She had no immediate sense of where the dark witchlord was. Perhaps he had deliberately tamped his magic, making himself invisible to her.

As though anyone whose bed she'd shared could hide from her, much less a man whose own power she'd commanded more than once. Incensed by the idea-and then, below that, faintly amused at her own ire; the witchpower still, even now, tasted of its own opinions and ambitions, though at the same time she couldn't say they were anything other than her own-she cast out a web of witch-light, watching it glimmer briefly in the early-morning sun before it faded into nothing more than her will searching for a singular and most particular presence.

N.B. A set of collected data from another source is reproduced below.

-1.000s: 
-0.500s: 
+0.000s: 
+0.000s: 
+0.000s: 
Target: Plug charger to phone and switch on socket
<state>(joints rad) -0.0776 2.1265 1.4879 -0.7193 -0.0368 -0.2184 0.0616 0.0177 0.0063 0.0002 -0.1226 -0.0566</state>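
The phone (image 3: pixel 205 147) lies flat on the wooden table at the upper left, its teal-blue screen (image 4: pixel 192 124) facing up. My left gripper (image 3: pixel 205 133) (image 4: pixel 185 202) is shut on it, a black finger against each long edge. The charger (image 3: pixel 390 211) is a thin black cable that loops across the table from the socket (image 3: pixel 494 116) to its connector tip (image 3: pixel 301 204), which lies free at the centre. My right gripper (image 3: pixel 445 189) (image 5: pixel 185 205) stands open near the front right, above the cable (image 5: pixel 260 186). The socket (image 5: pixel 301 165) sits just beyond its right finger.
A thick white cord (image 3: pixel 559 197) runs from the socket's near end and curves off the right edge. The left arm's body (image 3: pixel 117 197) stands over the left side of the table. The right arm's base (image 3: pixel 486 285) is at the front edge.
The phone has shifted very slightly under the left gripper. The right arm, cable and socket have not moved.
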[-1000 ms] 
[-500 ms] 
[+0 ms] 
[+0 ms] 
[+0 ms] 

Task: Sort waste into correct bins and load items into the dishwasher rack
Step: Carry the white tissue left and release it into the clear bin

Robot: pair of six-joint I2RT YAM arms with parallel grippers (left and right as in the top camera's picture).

She found it like a battlecharger riding her down, a wall of black magic with no cracks or infirmities she could sense. Dmitri himself stalked out of that black cloud, fiery, full of passion, beautiful in his hawk-featured way. Oh, yes: even in repose this man was compelling, and when driven by ambition and anger, then whole continents might fall before him, ready to cry his name and take up his banner.

“That has been my purpose,” he snarled, and for an instant Belinda was taken up in his dream, a whole world united behind a powerful leader whose vision led them to technological wonders and mechanical glories. A world united behind him, venerating him, lifting him to his queen's notice on their words of praise. Cordulan emperors might have striven for such adulation, and wept to see how easily he commanded it.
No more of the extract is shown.